Frage: Was können die Tracker wirklich ?

Fast alle Aktivitätstracker versprechen, auch den Schlaf messen zu können. Dazu werden sie am Arm getragen und messen die nächtliche Bewegung. Das klappt tatsächlich zwar überraschend gut, nur komfortabel und praktikabel ist das kaum. Wer sich für die Messung des Schlafes interessiert, sollte auf spezielle andere Geräte zurückgreifen, bei denen dünne Mess-Streifen oder -matten auf die Matratze geklebt oder darunter gelegt werden, so dass sie nicht als störend wahrgenommen werden, wenn sie Schlafdauer und –tiefe messen. Zusätzlich werden weitere Werte gemessen wie die nächtliche Ruhe-Herzfrequenz – für Sportler ein wichtiges Maß für Fitness – aber auch die Veränderung der Atem-Frequenz – sie kann für manche chronisch Kranke ein wichtiges Warnsignal sein.

Natürlich gibt es auch für alle „klassischen“ Gesundheitswerte mittlerweile vernetzte Geräte, zum Beispiel für Gewicht, Körperfettanteil, Blutdruck oder Blutzucker. Messergebnisse werden so automatisch gespeichert, das Führen von Tagebüchern entfällt, Fehl-Erfassungen werden verringert, und langsame Veränderungen wie eine schleichende Gewichtszunahme, werden über die Zeit erkennbar.

Frage: Wird man mit Aktivitätstrackern wirklich fitter ?

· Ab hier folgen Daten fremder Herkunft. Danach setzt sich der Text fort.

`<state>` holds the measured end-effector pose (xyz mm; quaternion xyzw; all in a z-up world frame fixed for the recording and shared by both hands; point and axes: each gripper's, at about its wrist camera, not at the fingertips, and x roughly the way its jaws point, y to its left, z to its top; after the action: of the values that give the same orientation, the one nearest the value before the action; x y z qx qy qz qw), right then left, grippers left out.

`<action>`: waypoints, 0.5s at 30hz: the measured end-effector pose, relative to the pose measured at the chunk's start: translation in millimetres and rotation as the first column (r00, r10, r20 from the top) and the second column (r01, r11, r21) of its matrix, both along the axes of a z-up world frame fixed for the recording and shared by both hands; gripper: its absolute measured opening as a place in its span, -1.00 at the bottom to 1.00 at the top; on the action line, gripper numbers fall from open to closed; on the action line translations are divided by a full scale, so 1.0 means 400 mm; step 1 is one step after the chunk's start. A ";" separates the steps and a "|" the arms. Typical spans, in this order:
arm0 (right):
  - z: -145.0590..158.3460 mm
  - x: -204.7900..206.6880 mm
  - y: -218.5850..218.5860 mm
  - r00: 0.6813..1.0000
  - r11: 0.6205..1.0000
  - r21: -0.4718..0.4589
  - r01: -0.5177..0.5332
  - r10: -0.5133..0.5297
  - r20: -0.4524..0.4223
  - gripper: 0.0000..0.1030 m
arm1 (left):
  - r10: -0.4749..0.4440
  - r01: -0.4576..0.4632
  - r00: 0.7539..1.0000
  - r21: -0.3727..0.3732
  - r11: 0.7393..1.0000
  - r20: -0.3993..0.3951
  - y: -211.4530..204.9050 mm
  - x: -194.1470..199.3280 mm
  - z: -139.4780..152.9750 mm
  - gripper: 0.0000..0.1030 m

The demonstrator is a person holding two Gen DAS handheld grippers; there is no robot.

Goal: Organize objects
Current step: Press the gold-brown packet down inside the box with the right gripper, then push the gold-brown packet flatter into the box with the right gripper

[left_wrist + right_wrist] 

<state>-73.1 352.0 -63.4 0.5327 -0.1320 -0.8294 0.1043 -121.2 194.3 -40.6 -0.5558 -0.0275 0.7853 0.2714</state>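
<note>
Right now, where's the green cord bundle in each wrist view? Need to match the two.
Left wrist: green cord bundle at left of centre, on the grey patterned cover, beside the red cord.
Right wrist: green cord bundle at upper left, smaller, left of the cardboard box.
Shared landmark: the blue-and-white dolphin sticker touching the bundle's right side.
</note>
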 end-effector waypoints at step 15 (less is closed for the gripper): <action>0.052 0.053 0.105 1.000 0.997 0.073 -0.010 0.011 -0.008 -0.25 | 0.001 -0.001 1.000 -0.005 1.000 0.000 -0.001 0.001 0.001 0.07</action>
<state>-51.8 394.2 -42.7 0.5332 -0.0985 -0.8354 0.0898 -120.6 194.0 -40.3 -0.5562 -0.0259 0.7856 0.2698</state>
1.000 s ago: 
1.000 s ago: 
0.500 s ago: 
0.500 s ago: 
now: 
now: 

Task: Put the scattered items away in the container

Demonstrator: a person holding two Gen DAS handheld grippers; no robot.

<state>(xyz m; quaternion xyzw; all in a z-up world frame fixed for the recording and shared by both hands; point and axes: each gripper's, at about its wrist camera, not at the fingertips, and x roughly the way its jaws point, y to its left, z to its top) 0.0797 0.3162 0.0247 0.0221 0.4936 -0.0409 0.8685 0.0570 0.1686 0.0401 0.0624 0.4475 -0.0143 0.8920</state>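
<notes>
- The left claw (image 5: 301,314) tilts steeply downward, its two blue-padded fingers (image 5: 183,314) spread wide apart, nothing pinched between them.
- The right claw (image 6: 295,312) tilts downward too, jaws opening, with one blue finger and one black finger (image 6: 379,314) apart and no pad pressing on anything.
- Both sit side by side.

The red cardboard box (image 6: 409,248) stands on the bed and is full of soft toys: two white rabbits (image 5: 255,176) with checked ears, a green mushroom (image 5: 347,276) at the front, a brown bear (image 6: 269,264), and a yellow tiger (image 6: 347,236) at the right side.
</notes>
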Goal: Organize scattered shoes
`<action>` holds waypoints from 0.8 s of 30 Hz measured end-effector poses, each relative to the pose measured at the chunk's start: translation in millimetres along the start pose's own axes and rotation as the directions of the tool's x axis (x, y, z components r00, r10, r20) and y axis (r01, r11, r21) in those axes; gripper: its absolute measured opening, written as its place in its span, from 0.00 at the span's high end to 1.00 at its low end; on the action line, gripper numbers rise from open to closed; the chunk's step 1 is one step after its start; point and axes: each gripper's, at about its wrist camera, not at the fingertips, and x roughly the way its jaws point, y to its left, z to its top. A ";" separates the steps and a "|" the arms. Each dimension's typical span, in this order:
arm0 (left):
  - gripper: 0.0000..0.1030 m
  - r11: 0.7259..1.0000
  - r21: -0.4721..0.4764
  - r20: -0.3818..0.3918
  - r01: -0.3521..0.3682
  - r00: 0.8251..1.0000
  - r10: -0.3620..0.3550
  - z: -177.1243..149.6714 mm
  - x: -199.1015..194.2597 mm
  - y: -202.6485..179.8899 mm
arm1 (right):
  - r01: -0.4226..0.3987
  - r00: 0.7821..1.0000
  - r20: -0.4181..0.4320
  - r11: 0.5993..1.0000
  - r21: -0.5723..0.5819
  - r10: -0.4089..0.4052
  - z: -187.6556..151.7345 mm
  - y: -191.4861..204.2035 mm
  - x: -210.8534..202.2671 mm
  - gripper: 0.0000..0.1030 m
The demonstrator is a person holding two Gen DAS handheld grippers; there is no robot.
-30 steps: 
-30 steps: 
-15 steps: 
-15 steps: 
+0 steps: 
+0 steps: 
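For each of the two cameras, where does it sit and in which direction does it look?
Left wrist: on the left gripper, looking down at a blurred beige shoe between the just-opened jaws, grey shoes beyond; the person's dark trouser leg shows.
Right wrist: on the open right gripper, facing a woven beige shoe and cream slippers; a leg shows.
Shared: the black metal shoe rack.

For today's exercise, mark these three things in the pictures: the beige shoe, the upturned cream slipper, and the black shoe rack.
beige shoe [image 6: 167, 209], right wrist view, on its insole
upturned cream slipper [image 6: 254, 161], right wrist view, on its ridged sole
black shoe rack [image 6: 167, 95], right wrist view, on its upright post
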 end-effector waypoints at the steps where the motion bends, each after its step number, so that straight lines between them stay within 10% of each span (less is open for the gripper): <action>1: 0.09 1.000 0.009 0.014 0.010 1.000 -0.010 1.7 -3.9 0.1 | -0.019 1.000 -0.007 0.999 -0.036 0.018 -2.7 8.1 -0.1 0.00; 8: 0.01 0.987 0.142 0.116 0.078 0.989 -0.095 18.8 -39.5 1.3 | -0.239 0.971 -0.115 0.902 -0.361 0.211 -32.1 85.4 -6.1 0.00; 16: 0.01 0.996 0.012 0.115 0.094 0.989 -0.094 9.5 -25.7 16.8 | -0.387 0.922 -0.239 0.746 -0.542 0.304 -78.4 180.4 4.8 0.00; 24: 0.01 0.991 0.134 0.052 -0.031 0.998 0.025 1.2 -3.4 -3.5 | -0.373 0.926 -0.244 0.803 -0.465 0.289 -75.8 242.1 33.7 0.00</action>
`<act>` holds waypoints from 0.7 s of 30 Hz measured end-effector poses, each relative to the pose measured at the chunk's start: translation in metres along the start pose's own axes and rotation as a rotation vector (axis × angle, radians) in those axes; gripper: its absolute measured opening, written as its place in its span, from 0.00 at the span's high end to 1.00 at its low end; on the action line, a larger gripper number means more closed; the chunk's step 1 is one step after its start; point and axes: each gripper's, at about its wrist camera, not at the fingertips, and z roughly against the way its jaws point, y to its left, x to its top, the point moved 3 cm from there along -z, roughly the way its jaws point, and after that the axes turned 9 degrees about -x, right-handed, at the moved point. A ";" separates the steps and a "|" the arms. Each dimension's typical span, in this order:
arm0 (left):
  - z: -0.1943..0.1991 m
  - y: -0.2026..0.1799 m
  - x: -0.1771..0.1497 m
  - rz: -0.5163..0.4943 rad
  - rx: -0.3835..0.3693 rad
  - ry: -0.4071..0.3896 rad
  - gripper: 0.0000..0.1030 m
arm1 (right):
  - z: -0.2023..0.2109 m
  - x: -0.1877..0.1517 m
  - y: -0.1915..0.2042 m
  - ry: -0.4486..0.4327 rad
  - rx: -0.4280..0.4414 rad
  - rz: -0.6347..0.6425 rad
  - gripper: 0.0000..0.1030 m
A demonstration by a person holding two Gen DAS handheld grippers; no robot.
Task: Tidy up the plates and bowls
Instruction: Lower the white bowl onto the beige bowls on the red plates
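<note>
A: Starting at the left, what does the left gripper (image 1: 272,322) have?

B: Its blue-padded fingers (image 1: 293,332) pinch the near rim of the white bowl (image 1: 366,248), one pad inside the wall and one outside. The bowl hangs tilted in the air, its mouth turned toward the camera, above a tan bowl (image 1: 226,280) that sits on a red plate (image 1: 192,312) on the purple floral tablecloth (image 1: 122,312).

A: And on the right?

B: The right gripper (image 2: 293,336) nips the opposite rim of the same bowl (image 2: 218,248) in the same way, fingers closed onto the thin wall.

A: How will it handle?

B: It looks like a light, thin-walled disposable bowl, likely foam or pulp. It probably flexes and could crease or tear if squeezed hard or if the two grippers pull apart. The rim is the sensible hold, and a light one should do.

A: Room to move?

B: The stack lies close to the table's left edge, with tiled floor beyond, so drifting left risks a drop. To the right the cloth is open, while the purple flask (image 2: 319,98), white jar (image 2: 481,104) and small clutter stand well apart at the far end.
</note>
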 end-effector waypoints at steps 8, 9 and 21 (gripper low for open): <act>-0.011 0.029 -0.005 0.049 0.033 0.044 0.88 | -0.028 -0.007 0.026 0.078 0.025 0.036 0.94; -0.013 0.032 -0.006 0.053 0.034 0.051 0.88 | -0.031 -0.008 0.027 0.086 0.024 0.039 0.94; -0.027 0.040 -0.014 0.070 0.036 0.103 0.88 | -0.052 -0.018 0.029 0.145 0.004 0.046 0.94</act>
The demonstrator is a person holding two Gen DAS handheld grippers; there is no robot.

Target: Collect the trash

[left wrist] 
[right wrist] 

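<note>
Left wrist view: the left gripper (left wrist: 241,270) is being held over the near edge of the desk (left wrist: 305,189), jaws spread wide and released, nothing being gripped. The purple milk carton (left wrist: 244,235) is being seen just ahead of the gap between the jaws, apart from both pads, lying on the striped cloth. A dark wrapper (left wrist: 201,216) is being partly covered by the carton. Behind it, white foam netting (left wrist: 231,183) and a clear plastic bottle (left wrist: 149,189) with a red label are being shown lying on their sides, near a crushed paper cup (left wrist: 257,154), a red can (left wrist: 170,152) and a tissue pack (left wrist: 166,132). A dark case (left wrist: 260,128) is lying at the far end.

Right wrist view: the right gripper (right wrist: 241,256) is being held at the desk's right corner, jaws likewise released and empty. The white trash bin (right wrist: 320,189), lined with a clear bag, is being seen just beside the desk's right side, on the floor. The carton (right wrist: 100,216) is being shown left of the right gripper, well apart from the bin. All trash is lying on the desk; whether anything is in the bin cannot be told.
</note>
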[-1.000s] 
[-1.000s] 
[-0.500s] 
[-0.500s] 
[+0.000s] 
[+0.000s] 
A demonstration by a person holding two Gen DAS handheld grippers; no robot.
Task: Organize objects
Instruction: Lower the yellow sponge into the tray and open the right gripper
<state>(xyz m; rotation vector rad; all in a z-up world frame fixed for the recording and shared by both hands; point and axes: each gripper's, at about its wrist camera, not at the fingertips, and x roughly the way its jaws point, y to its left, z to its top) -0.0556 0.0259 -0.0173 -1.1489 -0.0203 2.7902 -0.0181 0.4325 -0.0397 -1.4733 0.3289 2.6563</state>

Ein Aktivitätstracker ist nur ein Werkzeug von vielen möglichen. Schrittzähler gibt es schon lange für wenige Euro zu kaufen. Allerdings kommt durch die Verbindung mit Apps und Web-Diensten – und der damit einhergehenden Datenerfassung – tatsächlich eine neue Qualität hinzu. So werden Veränderungen und Zusammenhänge deutlich. Ob das beim Nutzer etwas bewirkt, ob er sich deswegen mehr bewegt, hängt jedoch von vielen Faktoren ab:
Einer der wesentlichen ist, ob der Nutzer überhaupt eine Veränderung herbeiführen will. Wenn nein, dann wird auch ein Tracker nichts nützen.
Wenn die Bereitschaft jedoch da ist, kann die objektive Messung aber sehr wohl dazu führen, dass das Verhalten auch geändert wird. Das vorgegebene Ziel, zum Beispiel 10 000 Schritte am Tag zu gehen, wird dann angestrebt, wenn es vom heutigen Verhalten nicht zu weit entfernt ist. Ambitionierte, aber realistische Ziele sind wichtig

Fazit der Untersuchung: Aktivitätstracker sind sicher keine Wunderwaffe gegen Bewegungsmangel und Übergewicht. Ob sie etwas bewirken, liegt zunächst einmal am Nutzer und seiner Bereitschaft, eine Wirkung zuzulassen. Doch dann sind sie nützliche Werkzeuge für Gesundheit und Wohlergehen.